Может, поэтому мы провели весь этот день втроем в заброшенном ущелье. И, может, поэтому мы утопили лодку внизу, очень хорошо зная, что уже никогда больше ее не увидим. И, вероятно, поэтому все они – и Кэти, и Мэтт, и мисс Элла – так были мне необходимы: наверное, я нуждался в их защите, борясь против демона, власти которого не мог избежать. Но вот наш общий день кончился, а демон остался со мной.
Я поглядел вниз и снова увидел алюминиевую лодку, тихо покоящуюся в ущелье на глубине двадцати метров. И кивнул на прощанье. Эта лодка была памятью о последнем дне лета. Я прыгнул в воду и поплыл, потом нырнул и, схватившись за уключины, коснулся дна и прислушался к стоящей здесь тишине, чувствуя всем существом покой и тишину подземелья. Из глубины ущелья я видел звезды на небе и, оттолкнувшись ногами, отпустил уключины и всплыл на поверхность. Я получил, что хотел. Этот день был мой, лучший день моей жизни.
С этого дня мы с Кэти полюбили друг друга – невинной детской любовью. Четыре года мы обменивались записками, телефонными звонками, держались за руки, если никто не видел, и ощущали, как мы растем, преодолевая на этом пути неудобства и надежды, приносимые отрочеством, которого она достигла первой.

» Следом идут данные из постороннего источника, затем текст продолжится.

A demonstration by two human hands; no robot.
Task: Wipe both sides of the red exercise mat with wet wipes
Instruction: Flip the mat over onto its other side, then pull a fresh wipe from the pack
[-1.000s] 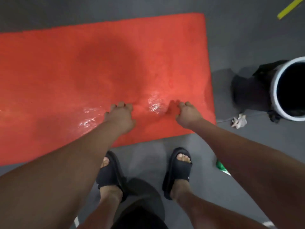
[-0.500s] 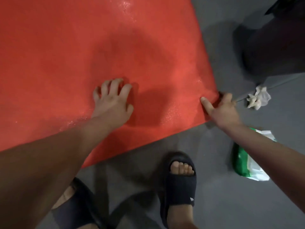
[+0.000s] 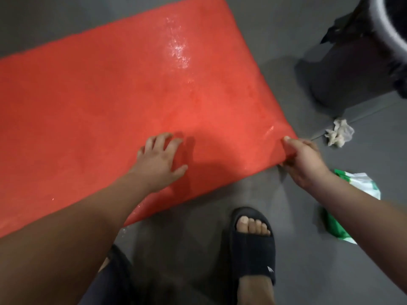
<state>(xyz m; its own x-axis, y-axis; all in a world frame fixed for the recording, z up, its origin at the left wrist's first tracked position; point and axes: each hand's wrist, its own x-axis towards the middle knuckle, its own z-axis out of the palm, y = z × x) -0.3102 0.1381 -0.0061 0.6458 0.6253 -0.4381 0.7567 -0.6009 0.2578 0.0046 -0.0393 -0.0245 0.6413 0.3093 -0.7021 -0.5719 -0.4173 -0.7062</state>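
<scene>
Right hand (image 3: 302,160) pinches the near right corner of the mat (image 3: 123,102), thumb on top and fingers curled under. The corner looks just raised off the floor (image 3: 198,219). Beside that forearm lies the green and white pack (image 3: 361,183) of wipes. Left hand (image 3: 161,160) rests on the mat a little in from the near edge, fingers spread and straight, holding nothing.

The mat lies flat across the floor, its upper face shining wet in patches, so I judge side 1 wiped and the turn-over in hand. To do it well, grip deeper than the very tip, since a wet face will likely slip from a shallow pinch. Move the left hand to the near edge for a 2nd hold, so the mat turns as 1 sheet and does not fold on itself.

Past the corner a crumpled used wipe (image 3: 339,134) lies on the floor, with the dark bin (image 3: 343,73) beyond. Keep the wet face off both, and leave the pack within reach for side 2.
</scene>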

Пока я на заднем дворе постигал науку игры в бейсбол, Кэти усердно полировала пальцами клавиши. Каждый раз, когда она у нас бывала, мисс Элла брала ее за руку и вела в зал со словами:
– Кэти, милочка, это пианино так хорошо поет, когда ты трогаешь его своими пальчиками, поиграй, пожалуйста. – и Кэти иногда играла на пианино по целому часу, и на лице мисс Эллы появлялось знакомое мне выражение: «все в нашем мире прекрасно». А пальцы Кэти порхали по клавишам из слоновой кости, и волны счастья заливали Уэверли Холл, словно кто-то там, на небе, оставил открытым кран.

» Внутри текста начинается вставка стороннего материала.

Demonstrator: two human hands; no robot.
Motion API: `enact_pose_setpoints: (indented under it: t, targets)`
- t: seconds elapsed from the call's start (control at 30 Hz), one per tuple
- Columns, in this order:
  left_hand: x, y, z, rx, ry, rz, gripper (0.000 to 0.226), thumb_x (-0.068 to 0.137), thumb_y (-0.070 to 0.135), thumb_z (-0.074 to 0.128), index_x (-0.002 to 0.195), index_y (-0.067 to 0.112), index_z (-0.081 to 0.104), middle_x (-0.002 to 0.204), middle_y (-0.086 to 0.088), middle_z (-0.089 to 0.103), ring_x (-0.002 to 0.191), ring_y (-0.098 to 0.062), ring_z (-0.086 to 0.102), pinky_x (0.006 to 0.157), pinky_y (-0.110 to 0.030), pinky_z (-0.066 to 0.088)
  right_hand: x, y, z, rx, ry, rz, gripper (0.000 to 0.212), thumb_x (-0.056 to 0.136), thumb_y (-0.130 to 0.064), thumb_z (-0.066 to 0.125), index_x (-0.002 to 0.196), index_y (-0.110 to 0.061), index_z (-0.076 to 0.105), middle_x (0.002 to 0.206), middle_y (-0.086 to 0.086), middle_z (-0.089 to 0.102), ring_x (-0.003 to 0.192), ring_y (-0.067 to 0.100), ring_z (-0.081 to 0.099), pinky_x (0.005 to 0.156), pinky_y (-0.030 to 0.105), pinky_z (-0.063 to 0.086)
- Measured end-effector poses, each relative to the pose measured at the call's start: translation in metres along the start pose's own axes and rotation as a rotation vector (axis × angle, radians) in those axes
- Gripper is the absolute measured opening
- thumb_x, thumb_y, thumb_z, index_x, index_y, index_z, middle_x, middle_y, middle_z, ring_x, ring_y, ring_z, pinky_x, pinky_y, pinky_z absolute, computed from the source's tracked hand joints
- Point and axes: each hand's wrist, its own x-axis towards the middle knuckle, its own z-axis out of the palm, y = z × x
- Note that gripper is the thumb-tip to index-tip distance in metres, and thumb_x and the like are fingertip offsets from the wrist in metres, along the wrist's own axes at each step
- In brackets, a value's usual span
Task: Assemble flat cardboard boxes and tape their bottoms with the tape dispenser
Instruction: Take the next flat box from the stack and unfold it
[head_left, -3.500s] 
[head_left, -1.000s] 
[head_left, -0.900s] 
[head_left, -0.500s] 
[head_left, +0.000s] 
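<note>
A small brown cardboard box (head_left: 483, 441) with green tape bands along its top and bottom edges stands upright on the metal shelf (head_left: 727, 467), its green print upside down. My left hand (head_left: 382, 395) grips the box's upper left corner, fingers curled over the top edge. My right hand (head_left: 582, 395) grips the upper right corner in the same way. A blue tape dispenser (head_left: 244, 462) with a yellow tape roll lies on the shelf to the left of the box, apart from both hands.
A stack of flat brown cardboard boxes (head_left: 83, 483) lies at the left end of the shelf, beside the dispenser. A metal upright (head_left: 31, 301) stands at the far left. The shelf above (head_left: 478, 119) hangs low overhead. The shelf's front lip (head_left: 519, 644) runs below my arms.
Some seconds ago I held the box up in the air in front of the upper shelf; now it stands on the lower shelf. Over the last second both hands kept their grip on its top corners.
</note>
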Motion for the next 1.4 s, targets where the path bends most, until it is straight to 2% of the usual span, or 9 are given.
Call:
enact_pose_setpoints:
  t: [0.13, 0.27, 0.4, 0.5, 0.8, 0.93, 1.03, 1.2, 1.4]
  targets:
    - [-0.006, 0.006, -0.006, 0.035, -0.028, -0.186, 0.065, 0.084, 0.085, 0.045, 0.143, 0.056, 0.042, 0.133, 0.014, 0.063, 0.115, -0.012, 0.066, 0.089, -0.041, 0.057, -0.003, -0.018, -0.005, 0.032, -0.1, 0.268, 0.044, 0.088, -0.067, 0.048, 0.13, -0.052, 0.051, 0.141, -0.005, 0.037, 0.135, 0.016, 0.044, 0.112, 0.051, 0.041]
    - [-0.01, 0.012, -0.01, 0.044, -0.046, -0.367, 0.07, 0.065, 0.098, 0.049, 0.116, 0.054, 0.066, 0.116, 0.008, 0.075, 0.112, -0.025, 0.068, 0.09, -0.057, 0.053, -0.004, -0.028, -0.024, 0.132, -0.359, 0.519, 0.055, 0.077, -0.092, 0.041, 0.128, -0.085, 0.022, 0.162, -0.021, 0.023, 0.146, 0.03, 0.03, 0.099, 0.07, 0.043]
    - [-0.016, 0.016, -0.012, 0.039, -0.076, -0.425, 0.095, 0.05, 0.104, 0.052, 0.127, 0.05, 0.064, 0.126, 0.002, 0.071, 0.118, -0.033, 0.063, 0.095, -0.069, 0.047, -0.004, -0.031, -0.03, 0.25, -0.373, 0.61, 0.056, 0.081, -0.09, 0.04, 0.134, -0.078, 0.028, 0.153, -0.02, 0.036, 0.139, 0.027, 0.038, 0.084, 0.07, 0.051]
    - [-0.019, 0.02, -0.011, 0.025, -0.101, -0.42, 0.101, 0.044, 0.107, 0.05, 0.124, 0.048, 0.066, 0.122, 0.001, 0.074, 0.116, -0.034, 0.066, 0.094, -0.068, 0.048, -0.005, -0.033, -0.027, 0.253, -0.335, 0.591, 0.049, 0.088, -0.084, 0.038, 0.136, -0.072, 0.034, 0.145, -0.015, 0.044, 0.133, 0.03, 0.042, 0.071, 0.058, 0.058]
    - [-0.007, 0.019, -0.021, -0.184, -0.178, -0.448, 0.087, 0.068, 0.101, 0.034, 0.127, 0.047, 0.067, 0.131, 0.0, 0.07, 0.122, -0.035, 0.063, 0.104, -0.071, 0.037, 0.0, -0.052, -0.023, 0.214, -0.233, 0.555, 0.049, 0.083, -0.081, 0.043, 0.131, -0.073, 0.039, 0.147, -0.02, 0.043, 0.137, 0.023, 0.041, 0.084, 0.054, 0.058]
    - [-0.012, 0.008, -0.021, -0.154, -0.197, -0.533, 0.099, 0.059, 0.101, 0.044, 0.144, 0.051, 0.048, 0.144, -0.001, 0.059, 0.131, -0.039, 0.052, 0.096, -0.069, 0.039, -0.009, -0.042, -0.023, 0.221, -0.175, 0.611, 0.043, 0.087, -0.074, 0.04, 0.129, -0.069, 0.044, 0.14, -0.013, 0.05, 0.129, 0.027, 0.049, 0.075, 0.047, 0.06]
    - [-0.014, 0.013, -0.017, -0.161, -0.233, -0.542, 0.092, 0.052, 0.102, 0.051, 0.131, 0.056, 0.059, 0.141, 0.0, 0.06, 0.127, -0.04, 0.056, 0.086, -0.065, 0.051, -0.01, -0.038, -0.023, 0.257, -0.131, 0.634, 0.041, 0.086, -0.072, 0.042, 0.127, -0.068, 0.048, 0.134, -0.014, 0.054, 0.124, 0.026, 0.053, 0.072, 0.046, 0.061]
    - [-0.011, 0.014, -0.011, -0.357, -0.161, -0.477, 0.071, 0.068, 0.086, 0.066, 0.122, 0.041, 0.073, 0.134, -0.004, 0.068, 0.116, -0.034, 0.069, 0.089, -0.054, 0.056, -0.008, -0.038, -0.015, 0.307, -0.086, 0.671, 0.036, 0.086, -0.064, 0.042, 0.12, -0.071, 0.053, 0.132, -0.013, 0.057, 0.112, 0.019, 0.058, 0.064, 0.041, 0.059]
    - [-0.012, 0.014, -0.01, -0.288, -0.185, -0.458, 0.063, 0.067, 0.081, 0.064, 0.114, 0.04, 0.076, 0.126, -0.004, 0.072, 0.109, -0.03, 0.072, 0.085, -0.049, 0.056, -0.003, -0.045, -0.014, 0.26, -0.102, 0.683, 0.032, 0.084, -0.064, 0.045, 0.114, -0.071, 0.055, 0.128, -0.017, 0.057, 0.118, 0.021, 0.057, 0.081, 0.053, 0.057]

За неделю до первого вечера танцев в моей школе в Атланте открылся коммерческий рынок недвижимости, и отец Кэти переехал со всей семьей в пригород, называющийся Винингс, и купил дом на вершине холма, где некогда стоял генерал Шерман и смотрел, как Атланта пылает в огне. Когда их автобус выехал из города вслед за грузовиком с вещами, я стоял у ворот, через которые они должны были проехать на шоссе, и махал рукой. Все это напоминало похоронную процессию, увозившую мое сердце. Кэти смотрела в окошко, стараясь разглядеть меня, потом тоже махнула рукой, попыталась улыбнуться и послала воздушный поцелуй, но я так его и не поймал. Я прислонился лицом к решетке ворот и смотрел, как автобус исчезает вдали, и сердце мое придавил тяжелый камень одиночества, но я все махал и махал, а когда они совсем скрылись из виду, направился к ущелью и плакал там, пока мисс Элла не отыскала меня, свернувшегося в калачик у кабелей. Она села рядом, положила мою голову себе на колени и все гладила мои вихры, откидывая их со лба, пока я не перестал дрожать. Она не проронила ни слова. Да и не надо было никаких слов. А потом я взглянул на нее и увидел, что она тоже плачет.

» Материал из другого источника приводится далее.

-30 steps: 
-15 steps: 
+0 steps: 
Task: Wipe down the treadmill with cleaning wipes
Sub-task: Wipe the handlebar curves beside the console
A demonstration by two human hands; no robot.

Через неделю я узнал всю правду.
Рекс затворился у себя в кабинете, завершая сделку с одним из только что обретенных коммерческих друзей. Я лежал на полу, прижав ухо к вентиляционной решетке, и подслушивал: рабочий кабинет Рекса располагался прямо под моей комнатой. Мне было не так важно, чтó он говорил, а кáк. Вот это «как» было способом узнать – уйдет Рекс из своего кабинета просто скверным человеком или негодяем. Со скверной стороной его личности мы как-то справлялись, но та, что была совсем негодной, обычно ранила глубже. Подслушать означало возможность узнать о его предстоящих действиях. Если он употреблял больше нецензурной ругани, чем обычно, или давал обещания, которые не собирался держать, тогда я, соскользнув вниз с помощью перил, находил способ увести мисс Эллу из дома до тех пор, пока он или не остынет, или не уснет, что было желательнее.
Прижав ухо к решетке, я услышал, как посетитель сказал:
– До меня дошло, что ты нанял местного агента по делам с недвижимостью на должность управляющего в Атланте.